As local authorities increasingly express their desire to work more closely with the public to shape their approaches to delivering on their climate action plans and wider net zero commitments, there is a significant opportunity to connect the social process of LAEPs to deeper community engagement which can both build legitimacy and catalyse action. Community-led Energy Planning (CLEP) is one methodology which can fill this gap.
Alternative forms of democratic ownership and control
Emerging practice across localities seeking to engage residents in decision-making around climate action ranges from consultation to deliberation – for example the increasing use of climate juries and citizens assemblies. However, this engagement very rarely addresses the question of who should own and govern the interventions that will be put in place to deliver the energy transition. These questions are exactly those which will impact how future energy systems develop and who benefits from them. To deliver a transition which can help to tackle health, wealth and social inequalities, being agnostic about ownership is not an option.
Developing alternative forms of ownership within the future energy system will necessitate the introduction of more community- and municipally-owned solutions. In many places these are being advanced, but rarely due to capacity-building work delivered within the communities which stand to benefit the most from these interventions.
A CLEP approach enables the development of the knowledge and understanding needed within communities to identify solutions and opportunities (and potentially resources) for community-owned solutions to develop at the neighbourhood scale.
Going beyond the “usual suspects”
Concern about climate change is not divided along class lines. A YouGov poll conducted for Global Future found that the majority of adults across incomes and age groups in the UK are worried about climate change. However, while climate change will have impacts across all groups of people, the IPCC’s Climate Change 2022 report noted that “across sectors and regions the most vulnerable people and systems are […] disproportionately affected” by climate change – meaning it will disproportionately impact those on lower incomes. This is already evidenced as a result of the energy crisis, with predictions that the number of households in fuel poverty will increase in the UK from 4m in October 2021 to 8.5m by October 2022.
To take an approach to transition which centres climate justice, local authorities must work with the people and neighbourhoods most vulnerable to the changes needed to address climate change to shape and prioritise interventions based on their experiences.
Local and neighbourhood-level organisations and groups will be key to enabling this. These organisations often have significant social capital within lower-income neighbourhoods, in comparison to the often low levels of trust communities have in institutions like local councils. Locally trusted organisations can have a key role in building legitimacy and enabling deeper citizen engagement within these neighbourhoods.

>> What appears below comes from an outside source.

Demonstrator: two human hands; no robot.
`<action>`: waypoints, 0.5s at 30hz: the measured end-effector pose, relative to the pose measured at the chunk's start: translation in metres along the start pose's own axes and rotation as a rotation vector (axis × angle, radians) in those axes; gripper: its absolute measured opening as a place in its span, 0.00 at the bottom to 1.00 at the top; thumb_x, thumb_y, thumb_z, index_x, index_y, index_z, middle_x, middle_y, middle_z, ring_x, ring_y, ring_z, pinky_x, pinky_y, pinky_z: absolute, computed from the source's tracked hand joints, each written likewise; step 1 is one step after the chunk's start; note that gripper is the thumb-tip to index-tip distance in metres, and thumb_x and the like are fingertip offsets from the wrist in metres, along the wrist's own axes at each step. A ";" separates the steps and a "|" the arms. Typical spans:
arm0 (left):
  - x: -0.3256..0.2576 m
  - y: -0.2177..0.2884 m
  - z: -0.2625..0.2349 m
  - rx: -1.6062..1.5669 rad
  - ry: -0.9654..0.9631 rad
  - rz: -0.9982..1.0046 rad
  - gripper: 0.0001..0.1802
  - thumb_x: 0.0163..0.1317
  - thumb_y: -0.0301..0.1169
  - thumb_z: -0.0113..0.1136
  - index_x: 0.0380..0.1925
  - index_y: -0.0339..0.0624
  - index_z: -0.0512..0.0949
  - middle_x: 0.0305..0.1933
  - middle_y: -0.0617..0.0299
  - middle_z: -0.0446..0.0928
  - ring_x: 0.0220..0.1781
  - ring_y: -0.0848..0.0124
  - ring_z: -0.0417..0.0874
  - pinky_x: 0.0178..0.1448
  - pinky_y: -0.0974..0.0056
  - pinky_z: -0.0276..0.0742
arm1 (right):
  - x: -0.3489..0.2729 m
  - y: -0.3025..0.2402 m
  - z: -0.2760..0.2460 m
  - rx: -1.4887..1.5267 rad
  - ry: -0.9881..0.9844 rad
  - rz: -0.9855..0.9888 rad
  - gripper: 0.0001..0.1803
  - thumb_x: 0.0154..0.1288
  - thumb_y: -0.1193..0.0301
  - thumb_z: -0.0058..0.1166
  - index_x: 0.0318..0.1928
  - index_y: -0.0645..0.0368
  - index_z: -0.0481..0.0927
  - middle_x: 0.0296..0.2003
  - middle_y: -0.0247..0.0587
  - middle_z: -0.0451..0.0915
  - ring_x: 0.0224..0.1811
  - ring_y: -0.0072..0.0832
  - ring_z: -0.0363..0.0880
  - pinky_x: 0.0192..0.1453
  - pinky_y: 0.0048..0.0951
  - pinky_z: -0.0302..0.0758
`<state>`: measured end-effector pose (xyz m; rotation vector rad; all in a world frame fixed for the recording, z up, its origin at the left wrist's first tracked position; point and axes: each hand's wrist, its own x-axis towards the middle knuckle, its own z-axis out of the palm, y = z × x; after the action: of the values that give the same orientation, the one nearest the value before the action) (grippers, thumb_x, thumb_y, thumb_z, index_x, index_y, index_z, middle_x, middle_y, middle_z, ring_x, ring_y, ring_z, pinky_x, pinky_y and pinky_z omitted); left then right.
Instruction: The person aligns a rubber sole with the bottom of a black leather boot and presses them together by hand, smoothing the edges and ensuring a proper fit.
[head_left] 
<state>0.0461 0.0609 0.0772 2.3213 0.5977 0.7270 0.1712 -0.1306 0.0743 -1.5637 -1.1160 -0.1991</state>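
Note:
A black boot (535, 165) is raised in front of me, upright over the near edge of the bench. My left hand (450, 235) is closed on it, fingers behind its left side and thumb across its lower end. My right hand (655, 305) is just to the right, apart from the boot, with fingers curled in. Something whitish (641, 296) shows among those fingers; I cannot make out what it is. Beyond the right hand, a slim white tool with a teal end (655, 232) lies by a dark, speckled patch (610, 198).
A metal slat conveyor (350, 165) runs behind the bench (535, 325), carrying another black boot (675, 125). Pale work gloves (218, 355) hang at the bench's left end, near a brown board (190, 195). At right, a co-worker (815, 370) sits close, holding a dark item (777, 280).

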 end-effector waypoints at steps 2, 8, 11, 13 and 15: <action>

There is also a significant opportunity to work within lower-income neighbourhoods to not only build legitimacy but also capacity to take on opportunities for ownership which can drive benefits back into their neighbourhood. People in lower-income neighbourhoods are less likely than their more affluent counterparts to have the financial and social capital or the time to engage with the climate action needed to deliver benefits back into their neighbourhoods. Without interventions to grow capacity and build knowledge and confidence in these neighbourhoods to enable local people to engage with decision-making and direct climate action, they risk losing out.